By Viesturs Meikšāns6 min read
Presenter using technology to engage an audience

Technology has completely reshaped how we communicate — video calls, messaging apps, social media, email, and now virtual and augmented reality. The relationship between technology and the craft of communication is changing fast, and the speakers who learn the new tools today are the ones who'll command attention tomorrow.

From the black box to anywhere on earth

Live performance is a kind of black box: the speaker holds an audience using voice, diction and non-verbal communication, and nothing else. Virtual reality breaks open that box. It lets your audience experience something happening somewhere else at the very moment you describe it — imagine standing in a conference room while everyone watches a volcano erupting on the other side of the world. Experiences like that don't just illustrate a point; they become lasting memories for every listener.
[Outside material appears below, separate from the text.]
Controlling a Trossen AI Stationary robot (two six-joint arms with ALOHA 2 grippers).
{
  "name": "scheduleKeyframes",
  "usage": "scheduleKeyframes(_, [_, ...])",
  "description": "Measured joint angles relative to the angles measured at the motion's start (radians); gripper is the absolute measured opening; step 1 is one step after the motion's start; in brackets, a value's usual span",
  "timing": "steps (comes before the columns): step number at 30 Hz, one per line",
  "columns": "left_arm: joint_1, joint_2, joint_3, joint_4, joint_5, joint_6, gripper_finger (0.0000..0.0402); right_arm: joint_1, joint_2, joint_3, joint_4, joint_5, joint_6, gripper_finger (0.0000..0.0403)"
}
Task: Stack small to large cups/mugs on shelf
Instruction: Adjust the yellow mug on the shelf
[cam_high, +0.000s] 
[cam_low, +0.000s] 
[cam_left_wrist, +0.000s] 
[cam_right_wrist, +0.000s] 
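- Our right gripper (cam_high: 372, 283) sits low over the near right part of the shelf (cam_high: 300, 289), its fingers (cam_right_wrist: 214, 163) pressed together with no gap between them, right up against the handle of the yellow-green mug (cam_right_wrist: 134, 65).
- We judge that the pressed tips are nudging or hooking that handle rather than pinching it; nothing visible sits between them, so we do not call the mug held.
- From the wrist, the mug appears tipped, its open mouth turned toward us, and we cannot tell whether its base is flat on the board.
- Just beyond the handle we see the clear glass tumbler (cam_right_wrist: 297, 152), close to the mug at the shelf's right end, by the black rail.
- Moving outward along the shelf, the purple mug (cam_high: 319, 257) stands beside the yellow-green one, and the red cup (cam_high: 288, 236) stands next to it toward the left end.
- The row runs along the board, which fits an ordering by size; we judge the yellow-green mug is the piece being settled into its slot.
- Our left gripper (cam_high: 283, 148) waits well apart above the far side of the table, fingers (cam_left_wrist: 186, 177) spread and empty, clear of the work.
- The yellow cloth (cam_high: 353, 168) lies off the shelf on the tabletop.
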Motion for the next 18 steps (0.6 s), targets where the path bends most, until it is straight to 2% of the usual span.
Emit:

Augmented reality takes a gentler approach. Using a phone app, your audience can see digital elements layered into the real room around them — diagrams, objects or characters appearing in their own space. Platforms such as PlugXR make it possible to build these custom realities without a development team.

One of the most anticipated arrivals is Apple's headset, which works as a companion to your other devices and adds capabilities like AR-enhanced maps. Microsoft Mesh goes further still, blending virtual and augmented reality into a shared collaboration space where holograms of remote participants appear in the room — a remarkable hint of where meetings are heading.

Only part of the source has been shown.